Identifying labor markets with the right volume and quality of talent is a critical element in location selection for nearly all companies. However, fully understanding a market’s ability to supply the requisite volume and quality of talent is a complex process that is fundamentally tied to understanding the three main characteristics of the local labor pool – foreign language capability, level of educational attainment, and level of experience.
Local labor markets have varying capacities to supply talent with an intersection across all three characteristics. The extent to which a labor market can supply the qualified candidates in sufficient scale typically becomes a key determinant for whether a location is selected by a company to support its operations.
The “Talent Triad”
When investigating a labor market to determine the merits for new operations, think about the “Talent Triad”. We use this term to reflect a labor market’s ability to supply labor with an intersection of the required experience, education and language. Experience demonstrates that a location performs best for a company when the labor market can accommodate the unique point of intersection across these dimensions of capability:

  • Experience – The volume of candidates with the required level of experience, industry knowledge, and specialized skills to support an operation.
  • Education – The volume of candidates with the required level of educational attainment. Ranging from a high school diploma to advanced degrees, each country can have a unique education system and different levels of rigor and training at each stage of completion.
  • Language – The volume of candidates with the required foreign language proficiency (reading, writing, and speaking) to support an operation.figure-1

The Intersection of Skills Rather than Gross Volume
Uncovering the potential of a labor market is understanding the extent to which candidates can be sourced across all three qualification areas. In an ideal world, there would be a constant supply of talent that possesses the required experience, educational attainment and foreign language proficiency. This would make the recruitment of talent relatively easy.
Unfortunately, most labor markets are not able to supply large quantities of talent with capabilities across the three dimensions of desirability/performance, and in reality there tends to be limited overlap of all three considerations, making the ability to recruit talent more difficult and/or requiring the company establishing the operation to invest in training the workforce to improve on the areas of weakness.figure-2
Different Needs for Different Operations
Each type of operation tends to have different requirements of the Talent Triad. The real art in analyzing labor markets is understanding the volume and degree of intersection required to support an operation and the ability of the labor market to supply that talent. For example, call center operations tend to require a large volume of talent, with strong verbal language skills, but with lower levels of experience and/or educational attainment.
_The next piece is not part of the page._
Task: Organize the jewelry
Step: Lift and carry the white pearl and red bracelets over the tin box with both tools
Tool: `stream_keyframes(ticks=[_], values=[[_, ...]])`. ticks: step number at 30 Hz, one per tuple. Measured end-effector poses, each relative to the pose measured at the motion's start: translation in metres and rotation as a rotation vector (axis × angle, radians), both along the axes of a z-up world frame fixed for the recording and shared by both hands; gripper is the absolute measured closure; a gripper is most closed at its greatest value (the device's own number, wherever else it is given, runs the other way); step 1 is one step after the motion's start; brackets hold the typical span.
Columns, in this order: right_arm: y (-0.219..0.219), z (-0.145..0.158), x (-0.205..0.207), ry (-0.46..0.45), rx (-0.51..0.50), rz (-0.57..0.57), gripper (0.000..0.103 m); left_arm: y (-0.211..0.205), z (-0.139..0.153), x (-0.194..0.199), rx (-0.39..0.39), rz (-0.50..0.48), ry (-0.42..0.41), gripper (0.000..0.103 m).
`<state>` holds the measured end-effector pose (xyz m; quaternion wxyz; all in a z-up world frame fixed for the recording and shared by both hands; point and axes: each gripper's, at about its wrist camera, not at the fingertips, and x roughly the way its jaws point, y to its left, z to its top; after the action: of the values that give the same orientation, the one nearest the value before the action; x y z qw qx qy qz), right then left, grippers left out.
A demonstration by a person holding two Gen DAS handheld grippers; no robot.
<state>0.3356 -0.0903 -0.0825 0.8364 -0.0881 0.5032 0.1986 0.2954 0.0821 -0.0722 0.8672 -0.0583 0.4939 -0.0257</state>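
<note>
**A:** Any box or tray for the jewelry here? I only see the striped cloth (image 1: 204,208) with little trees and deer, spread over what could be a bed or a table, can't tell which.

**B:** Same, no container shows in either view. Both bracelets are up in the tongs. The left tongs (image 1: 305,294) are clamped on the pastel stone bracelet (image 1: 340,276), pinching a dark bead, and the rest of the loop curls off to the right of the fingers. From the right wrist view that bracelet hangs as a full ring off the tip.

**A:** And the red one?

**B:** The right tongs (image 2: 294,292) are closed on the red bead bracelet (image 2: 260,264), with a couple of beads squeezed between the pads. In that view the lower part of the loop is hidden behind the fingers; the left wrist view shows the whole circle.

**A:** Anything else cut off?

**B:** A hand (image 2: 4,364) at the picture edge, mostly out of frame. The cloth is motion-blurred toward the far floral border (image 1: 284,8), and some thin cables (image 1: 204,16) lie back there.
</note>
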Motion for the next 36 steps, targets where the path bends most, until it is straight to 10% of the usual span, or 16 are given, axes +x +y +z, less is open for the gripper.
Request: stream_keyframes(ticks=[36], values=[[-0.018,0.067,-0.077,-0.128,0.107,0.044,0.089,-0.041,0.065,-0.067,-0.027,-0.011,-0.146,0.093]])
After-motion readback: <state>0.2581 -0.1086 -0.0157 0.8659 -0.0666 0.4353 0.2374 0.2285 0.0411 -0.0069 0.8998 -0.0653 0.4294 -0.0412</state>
In contrast, headquarter operations tend to require fewer people, but the talent typically must possess notable experience, education, and foreign language proficiency.figure-3
City Illustrations
Labor markets have different profiles of the Talent Triad.  For a location selection decision to be successful, it is necessary to align an operation’s labor requirements with a matching labor market profile. When cities are evaluated against the Talent Triad, each city has a unique character. Even within a single region it is possible to find a very large degree of divergence between cities.
For example, some cities, like San Jose, Costa Rica, have a very small overall labor force, but the majority of that population tends to be skilled, educated, and multilingual. In contrast, other cities, like Lima, Peru, have a very large overall labor force, but a small percentage of the population has a high level of multinational experience and educational attainment – and an even smaller percentage has multilingual abilities.
The graphic below illustrates a sample of Latin American cities against the Talent Triad (assuming English is the required language proficiency).figure-4
Flexibility in Talent Profiles
Often, job requirements are created in the context of the company’s origin country. For example, a job description that requires a foreign language proficiency may also require a university bachelors’ degree, since most multilingual talent originates from the university system in that particular country. Or, in another example, a job description may require 2-3 years of prior work experience as there is an ample pool of this experiential level to recruit from in the origin country.
Yet labor markets have different talent profiles. Understanding the profiles in the context of the Talent Triad can help develop the overall human resource strategy for a city. In some markets, foreign languages may be learned outside of the education system and in other markets there may be limited pools of experienced talent but massive university graduate output into the labor market each year. Understanding what qualifications are actually required for an operation and “who” in the local labor market has those qualifications will ultimately yield greater recruitment success.figure-5
The Talent Triad, the intersection of experience, education, and language, is an important framework for aligning corporate objectives with local labor markets. Understanding a market’s overall alignment (or lack thereof) serves as a critical step in building a successful recruitment strategy.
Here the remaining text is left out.